В Венгерском королевстве, несмотря на брожение на населенных южными славянами землях, обстановка на первый взгляд была спокойнее. Там железной рукой правил премьер-министр Иштван Тиса. Сомнения в необходимости вступать в войну, проявленные им в июле 1914 года, уступили место убежденности в том, что сражаться следует до победного конца. Только в этом Тиса видел спасение Венгрии от буйства “славянской стихии”. Венгерскую элиту в меньшей степени, чем многих деятелей в Цислейтании, пугала перспектива немецкой гегемонии в случае победы в войне Центральных держав. Мадьярские консерваторы полагали, что они скорее найдут общий язык с “пруссаками”, нежели со славянскими и румынскими соотечественниками. Не удивительно, что мадьяризаторский курс венгерского правительства в годы войны стал еще более жестким. Это только радикализировало хорватское, сербское, румынское, словацкое национальные движения.
Тиса тем не менее понимал то, чего не смог уразуметь император-король: пока продолжалась война, “раскачивать лодку” было слишком опасно. Преждевременная демократизация, которую с весны 1917 года пытался осуществлять в Цислейтании молодой император, подмывала фундамент и без того уже очень хрупкого здания монархии. Карл I, впрочем, отдавал себе отчет в другом: первоочередной задачей его страны является достижение мира, без которого успех реформ невозможен. Именно поэтому он пошел на рискованный шаг – попытку самостоятельно, с помощью лишь узкого круга ближайших родственников и сотрудников, договориться с Антантой об окончании бессмысленной бойни, глубоко противоречившей убеждениям и характеру Карла, которого многие его подданные не без оснований считали добрым человеком, преданным идеалам христианского милосердия[74].
Начало мировой войны раскололо семейство де Бурбон-Парма, к которому принадлежала австрийская императрица и королева Венгрии Зита. Этим принцам, полиглотам и космополитам, чувствовавшим себя в равной мере дома во Франции, Австрии и Италии, оказалось нелегко определить свою сторону в разгоревшемся конфликте. Одни члены семьи остались в габсбургской монархии, другие – братья Зиты, принцы Сикст и Ксавье, – сделали выбор в пользу родины предков, Франции. Император Франц Иосиф проявил благородство и позволил молодым людям выехать в Париж. Однако во Франции существовал закон, запрещавший членам свергнутых монархических династий служить в национальной армии. Тогда Сикст и Ксавье, использовав родственные связи в бельгийском королевском доме, получили офицерские патенты в этой стране. Именно братьев Зиты и решил использовать Карл I, чтобы прозондировать возможность заключения мира.

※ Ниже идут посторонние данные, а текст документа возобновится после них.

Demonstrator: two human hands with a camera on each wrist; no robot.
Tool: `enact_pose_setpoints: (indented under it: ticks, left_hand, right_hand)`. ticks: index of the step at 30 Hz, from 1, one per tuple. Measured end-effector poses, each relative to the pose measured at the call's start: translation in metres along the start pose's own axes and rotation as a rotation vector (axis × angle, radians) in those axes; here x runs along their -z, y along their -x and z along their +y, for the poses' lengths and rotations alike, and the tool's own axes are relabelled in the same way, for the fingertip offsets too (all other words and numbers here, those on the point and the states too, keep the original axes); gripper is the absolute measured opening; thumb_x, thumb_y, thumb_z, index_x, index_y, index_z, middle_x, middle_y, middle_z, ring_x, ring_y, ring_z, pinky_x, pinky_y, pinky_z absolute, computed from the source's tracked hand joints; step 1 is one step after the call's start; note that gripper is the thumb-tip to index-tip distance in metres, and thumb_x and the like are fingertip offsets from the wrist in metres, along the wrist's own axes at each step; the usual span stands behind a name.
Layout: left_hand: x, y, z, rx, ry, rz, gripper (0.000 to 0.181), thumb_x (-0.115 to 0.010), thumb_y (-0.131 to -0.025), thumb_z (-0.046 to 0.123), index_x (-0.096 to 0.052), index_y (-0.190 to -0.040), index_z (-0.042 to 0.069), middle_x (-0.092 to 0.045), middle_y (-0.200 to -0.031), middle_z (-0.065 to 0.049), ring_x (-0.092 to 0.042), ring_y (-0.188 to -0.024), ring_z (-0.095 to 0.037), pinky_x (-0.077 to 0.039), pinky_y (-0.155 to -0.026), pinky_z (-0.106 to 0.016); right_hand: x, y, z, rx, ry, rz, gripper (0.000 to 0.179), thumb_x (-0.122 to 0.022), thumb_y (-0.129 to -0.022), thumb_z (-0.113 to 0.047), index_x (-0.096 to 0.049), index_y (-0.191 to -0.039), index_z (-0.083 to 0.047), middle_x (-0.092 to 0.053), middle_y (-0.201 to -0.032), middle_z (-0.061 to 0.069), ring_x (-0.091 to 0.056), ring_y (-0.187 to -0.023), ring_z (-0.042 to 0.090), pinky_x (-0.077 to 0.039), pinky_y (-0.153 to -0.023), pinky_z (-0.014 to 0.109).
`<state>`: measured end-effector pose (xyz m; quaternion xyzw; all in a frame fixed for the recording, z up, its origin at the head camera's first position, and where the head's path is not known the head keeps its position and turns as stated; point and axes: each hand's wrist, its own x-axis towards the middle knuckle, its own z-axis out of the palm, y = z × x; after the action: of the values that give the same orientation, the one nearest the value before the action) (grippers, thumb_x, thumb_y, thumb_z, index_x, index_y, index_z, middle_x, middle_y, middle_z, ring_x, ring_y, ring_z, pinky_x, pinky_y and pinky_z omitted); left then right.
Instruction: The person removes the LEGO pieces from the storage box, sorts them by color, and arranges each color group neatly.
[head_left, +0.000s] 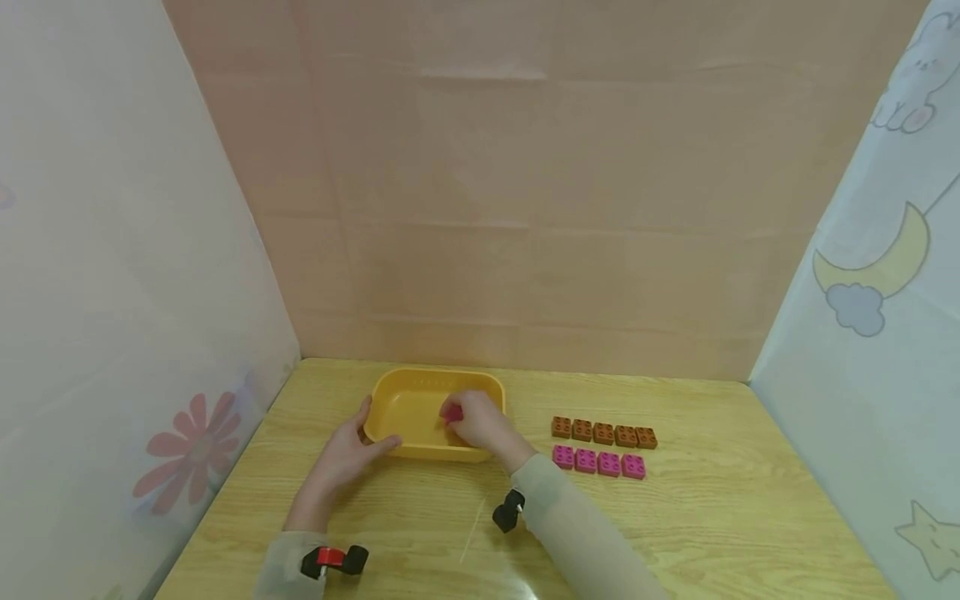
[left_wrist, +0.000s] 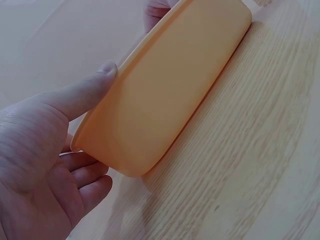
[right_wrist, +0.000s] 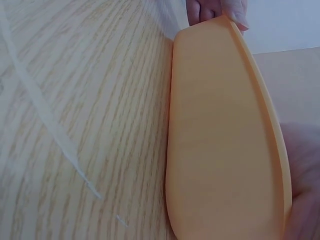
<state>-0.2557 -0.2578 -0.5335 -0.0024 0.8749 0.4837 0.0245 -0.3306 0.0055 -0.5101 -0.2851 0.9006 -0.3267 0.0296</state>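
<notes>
A yellow plastic basin stands toward the left of the wooden table. My left hand grips its left end, thumb on the near rim and fingers round the outer wall, as the left wrist view shows with the hand close up. Inside the basin, my right hand pinches a pink toy brick, mostly covered by the fingers. The right wrist view shows the basin's outer wall and only part of the right hand beyond the rim; the brick is hidden there.
Right of the basin lie a row of several orange-brown toy bricks and, nearer me, a row of several pink toy bricks. A beige wall covering rises behind the table, with printed white coverings at both sides.
</notes>
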Motion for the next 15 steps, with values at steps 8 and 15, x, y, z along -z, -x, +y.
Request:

В марте 1917 года принцы тайно прибыли в Вену, где встретились с Карлом и Зитой. Им вручили письмо императора, формально адресованное Сиксту, но предназначавшееся для передачи руководству Франции. В послании, написанном по-французски, в частности, содержалась фраза о готовности Карла “использовать все личное влияние на… союзников, дабы выполнить справедливые французские требования относительно Эльзаса и Лотарингии”. В письме отмечалось: император согласен, чтобы условия мира включали восстановление независимости Бельгии и Сербии, при обязательстве Белграда поддерживать добрососедские отношения с габсбургской монархией.
Самой скандальной в послании Карла оказалась, несомненно, фраза об Эльзасе и Лотарингии. Получалось, что союзник Германии считает справедливым требование врага – Франции, одной из главных военных целей которой являлся возврат утраченных в 1870 году территорий! Карл действовал неосмотрительно: утечка информации повлекла бы за собой необратимые последствия. Более того, император не заручился однозначной поддержкой своего нового министра иностранных дел графа Отакара Чернина, который знал о контактах монарха с Антантой, но выступал против сепаратных мирных соглашений.